David Ohle: What draws me to this landscape/dreamscape again and again is probably very much like what attracts a gamer to his game world. It’s a gnarly place where anything can happen, but you’re in control of what does. Getting there for me as a writer and reporting about it is accomplished with a simple formula: take current trends and add time. The more time I add, the more ruin I see. But it isn’t total ruin in my novels. Transportation is available in one form or another. There’s food, drugs, and beverages around, however crappy they may be. People don’t starve. And they get high on williwhack, stonepicks, and maximine to ease oppression in general, whether religious (Reverend Hooker in Pisstown Chaos) or governmental (President Michael Ratt in The Age of Sinatra). Once I venture to these landscapes, I become a documentarian, recording what I see. My narrative style is camera-eye, almost entirely visual. I “see” what goes on in these bleak places and times, and I like being there just long enough to write it down.
From a 2014 Bomb interview with Motorman novelist David Ohle.
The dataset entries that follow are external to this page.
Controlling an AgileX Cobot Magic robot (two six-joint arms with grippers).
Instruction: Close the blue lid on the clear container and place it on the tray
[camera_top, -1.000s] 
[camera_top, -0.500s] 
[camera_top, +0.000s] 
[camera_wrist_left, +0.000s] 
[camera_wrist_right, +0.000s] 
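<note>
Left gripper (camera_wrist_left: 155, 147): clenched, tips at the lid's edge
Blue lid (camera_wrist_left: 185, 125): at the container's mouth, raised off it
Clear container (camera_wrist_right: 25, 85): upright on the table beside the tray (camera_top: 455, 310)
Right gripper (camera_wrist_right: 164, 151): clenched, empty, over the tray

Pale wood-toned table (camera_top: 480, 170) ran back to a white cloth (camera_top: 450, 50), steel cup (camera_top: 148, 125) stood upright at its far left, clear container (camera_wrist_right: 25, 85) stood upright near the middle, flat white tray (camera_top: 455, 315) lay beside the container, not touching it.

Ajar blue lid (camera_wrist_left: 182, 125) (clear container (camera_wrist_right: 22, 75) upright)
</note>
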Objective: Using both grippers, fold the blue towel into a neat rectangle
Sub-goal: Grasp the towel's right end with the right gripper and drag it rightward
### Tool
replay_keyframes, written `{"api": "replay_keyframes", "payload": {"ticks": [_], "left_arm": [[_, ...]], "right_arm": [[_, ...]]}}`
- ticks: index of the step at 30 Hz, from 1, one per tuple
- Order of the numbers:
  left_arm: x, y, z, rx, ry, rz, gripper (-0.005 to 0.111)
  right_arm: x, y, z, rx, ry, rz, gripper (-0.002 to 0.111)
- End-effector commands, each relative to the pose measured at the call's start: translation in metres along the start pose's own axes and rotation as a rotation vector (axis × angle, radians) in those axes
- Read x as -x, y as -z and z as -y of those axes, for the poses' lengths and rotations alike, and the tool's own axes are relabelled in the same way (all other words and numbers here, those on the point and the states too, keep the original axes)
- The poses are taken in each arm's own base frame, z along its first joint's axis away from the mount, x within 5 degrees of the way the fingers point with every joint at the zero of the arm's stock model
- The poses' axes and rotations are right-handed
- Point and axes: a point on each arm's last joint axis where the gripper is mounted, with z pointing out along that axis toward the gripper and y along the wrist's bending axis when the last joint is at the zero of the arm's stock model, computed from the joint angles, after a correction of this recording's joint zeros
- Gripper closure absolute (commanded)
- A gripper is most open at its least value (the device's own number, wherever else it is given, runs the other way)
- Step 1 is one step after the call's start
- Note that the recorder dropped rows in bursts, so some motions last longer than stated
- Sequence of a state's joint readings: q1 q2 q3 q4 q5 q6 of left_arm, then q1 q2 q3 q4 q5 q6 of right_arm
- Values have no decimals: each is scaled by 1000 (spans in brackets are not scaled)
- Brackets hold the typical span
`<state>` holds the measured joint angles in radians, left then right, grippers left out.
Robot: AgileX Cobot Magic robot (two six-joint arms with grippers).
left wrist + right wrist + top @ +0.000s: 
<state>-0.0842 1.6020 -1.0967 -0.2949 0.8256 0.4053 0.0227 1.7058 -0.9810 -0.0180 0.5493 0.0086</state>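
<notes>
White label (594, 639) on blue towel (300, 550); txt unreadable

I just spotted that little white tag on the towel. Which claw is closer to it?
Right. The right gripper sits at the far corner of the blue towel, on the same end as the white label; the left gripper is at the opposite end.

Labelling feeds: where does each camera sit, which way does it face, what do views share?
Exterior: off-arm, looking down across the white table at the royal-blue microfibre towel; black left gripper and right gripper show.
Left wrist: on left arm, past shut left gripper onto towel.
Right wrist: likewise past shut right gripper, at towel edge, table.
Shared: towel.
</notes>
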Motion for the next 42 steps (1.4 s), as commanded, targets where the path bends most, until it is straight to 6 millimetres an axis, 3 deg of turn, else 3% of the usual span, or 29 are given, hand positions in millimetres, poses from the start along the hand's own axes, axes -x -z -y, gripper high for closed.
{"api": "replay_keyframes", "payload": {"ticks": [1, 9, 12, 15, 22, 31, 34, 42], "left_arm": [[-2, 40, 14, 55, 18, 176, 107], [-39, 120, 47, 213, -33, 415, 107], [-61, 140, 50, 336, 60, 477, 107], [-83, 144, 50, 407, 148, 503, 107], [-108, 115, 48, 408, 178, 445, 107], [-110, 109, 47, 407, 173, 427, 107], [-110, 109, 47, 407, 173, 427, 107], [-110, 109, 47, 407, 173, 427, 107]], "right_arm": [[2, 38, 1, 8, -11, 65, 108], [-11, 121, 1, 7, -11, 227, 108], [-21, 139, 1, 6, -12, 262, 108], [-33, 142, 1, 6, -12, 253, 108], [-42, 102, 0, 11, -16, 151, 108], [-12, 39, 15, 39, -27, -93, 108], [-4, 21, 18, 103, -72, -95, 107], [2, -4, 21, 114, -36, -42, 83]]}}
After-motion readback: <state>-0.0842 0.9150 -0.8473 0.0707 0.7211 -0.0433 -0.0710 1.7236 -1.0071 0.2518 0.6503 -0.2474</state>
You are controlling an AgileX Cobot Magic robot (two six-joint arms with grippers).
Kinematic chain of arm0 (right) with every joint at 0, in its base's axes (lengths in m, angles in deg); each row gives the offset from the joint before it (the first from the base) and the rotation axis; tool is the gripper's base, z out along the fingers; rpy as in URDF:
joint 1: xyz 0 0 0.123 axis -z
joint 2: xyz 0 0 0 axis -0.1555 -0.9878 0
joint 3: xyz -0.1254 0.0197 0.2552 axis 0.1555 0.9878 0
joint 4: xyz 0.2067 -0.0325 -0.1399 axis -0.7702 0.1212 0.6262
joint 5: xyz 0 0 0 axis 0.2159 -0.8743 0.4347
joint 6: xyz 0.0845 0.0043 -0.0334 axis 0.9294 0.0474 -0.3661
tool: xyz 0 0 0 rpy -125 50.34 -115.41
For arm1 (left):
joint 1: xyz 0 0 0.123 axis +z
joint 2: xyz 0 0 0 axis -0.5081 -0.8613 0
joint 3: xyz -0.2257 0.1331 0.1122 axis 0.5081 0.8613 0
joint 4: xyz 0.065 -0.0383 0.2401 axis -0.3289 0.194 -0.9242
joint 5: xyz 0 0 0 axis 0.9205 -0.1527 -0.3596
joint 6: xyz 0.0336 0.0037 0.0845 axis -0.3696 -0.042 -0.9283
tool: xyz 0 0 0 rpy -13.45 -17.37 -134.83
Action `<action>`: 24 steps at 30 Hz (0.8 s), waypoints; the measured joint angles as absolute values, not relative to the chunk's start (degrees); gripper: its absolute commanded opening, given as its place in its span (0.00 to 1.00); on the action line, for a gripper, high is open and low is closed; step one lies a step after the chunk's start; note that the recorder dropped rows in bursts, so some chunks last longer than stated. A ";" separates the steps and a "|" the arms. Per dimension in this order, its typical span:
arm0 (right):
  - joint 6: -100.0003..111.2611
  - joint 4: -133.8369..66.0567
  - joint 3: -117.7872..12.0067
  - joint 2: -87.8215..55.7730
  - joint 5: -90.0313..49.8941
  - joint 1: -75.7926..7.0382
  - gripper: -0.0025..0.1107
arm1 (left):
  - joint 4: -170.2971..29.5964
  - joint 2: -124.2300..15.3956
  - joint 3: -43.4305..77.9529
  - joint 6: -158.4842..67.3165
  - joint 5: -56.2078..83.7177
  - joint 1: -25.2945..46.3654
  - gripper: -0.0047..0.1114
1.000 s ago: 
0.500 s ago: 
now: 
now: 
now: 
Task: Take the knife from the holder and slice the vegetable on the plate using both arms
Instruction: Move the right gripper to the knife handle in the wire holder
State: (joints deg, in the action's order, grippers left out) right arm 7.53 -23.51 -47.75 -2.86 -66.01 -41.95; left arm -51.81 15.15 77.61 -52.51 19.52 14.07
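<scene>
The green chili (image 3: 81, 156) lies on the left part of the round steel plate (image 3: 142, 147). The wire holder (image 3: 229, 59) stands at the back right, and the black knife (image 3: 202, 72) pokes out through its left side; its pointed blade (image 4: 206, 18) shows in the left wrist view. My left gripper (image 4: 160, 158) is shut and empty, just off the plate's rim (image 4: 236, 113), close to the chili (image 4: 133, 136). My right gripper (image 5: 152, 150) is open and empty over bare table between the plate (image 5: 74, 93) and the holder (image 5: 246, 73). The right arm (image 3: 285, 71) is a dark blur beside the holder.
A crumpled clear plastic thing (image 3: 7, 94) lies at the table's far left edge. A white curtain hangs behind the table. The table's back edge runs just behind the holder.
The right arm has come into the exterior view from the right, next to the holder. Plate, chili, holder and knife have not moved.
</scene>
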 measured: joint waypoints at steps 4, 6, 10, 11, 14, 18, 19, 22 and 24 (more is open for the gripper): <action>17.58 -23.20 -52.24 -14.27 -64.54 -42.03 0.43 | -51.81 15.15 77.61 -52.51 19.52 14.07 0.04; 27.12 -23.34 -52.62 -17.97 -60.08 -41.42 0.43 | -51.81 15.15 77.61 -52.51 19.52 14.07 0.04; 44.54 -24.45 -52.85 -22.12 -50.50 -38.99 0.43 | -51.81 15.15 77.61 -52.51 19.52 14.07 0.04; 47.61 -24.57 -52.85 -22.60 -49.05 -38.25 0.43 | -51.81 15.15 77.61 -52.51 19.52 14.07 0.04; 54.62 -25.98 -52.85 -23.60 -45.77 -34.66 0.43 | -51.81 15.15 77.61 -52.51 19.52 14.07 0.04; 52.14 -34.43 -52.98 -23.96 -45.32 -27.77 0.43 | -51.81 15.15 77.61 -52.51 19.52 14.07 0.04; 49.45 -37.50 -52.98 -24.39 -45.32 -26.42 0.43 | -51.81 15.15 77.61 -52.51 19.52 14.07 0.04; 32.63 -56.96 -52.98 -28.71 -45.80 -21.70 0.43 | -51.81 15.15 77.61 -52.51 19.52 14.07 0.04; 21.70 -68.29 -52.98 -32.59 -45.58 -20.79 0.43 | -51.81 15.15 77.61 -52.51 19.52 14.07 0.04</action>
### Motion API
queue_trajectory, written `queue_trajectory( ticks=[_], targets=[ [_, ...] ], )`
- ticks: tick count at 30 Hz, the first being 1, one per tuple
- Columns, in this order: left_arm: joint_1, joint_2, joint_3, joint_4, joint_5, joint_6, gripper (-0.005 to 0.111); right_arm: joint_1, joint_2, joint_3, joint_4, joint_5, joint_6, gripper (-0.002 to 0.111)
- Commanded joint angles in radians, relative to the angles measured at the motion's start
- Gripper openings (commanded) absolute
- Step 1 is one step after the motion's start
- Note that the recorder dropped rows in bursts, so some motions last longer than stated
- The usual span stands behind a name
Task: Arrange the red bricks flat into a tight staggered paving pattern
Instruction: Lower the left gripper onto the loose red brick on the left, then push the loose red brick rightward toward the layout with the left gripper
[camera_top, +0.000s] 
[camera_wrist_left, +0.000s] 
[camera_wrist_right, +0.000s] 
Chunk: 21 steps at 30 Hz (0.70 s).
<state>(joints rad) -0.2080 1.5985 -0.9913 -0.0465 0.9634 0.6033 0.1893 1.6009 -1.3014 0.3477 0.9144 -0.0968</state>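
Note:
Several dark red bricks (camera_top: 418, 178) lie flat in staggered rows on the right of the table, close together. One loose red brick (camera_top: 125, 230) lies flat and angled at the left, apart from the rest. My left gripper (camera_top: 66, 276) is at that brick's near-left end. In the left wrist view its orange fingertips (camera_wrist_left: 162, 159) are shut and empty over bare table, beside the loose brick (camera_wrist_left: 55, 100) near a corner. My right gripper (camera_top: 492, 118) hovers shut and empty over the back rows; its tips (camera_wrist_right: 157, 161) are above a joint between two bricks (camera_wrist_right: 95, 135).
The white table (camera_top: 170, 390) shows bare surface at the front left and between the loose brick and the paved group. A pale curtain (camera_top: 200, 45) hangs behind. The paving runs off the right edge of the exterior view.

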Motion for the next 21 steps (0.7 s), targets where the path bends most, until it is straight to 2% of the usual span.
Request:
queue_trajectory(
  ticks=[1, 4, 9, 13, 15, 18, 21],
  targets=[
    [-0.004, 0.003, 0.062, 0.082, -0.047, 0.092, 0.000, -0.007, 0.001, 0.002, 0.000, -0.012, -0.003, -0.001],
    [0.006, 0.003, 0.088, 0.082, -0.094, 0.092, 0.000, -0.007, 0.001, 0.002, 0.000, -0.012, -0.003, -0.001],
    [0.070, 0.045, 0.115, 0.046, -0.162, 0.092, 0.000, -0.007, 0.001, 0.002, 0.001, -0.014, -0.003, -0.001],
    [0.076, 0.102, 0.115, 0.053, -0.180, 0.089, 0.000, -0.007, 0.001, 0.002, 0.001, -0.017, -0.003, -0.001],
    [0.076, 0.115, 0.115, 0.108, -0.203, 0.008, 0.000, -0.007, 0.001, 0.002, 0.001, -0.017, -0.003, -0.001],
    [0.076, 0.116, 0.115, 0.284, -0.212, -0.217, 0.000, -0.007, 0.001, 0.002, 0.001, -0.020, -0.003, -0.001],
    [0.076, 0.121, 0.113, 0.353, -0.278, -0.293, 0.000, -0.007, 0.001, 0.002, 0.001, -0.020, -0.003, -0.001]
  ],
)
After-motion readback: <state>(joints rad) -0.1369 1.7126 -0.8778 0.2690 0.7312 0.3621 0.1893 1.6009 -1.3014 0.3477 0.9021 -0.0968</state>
The interview includes a number of scans of The City Moon, a dadaesque “newspaper” Ohle made with his friend Roger Martin:
The City Moon was a satirical print “newspaper” that a friend, Roger Martin, and I produced back in the early-to-mid ’70s. Other friends became involved from time to time, too. It was mainly a cut-and-paste operation. We had a vast collection of old—and sometimes new—newspapers and magazines from which we mined headlines and stories that we “processed” into better and more interesting stories and headlines. This mix of current and old news gave the paper a steampunk aspect. The University of Kansas libraries at the time were tossing out collections of newspapers dating back to the turn of the century, papers like The New York Herald, which still featured articles about horse and motorcar collisions, The Rock City Daily Rocket, and many foreign papers as well. The library tossed them after they were microfilmed. We harvested them from a dumpster behind the library. We also invented stories and characters, many of which found their way into my later fiction in different form. Not long ago, the University of Kansas’s Spencer Research Library undertook to digitize all eighteen issues of the Moon and was generous enough to allow them to be put online where anyone can view them.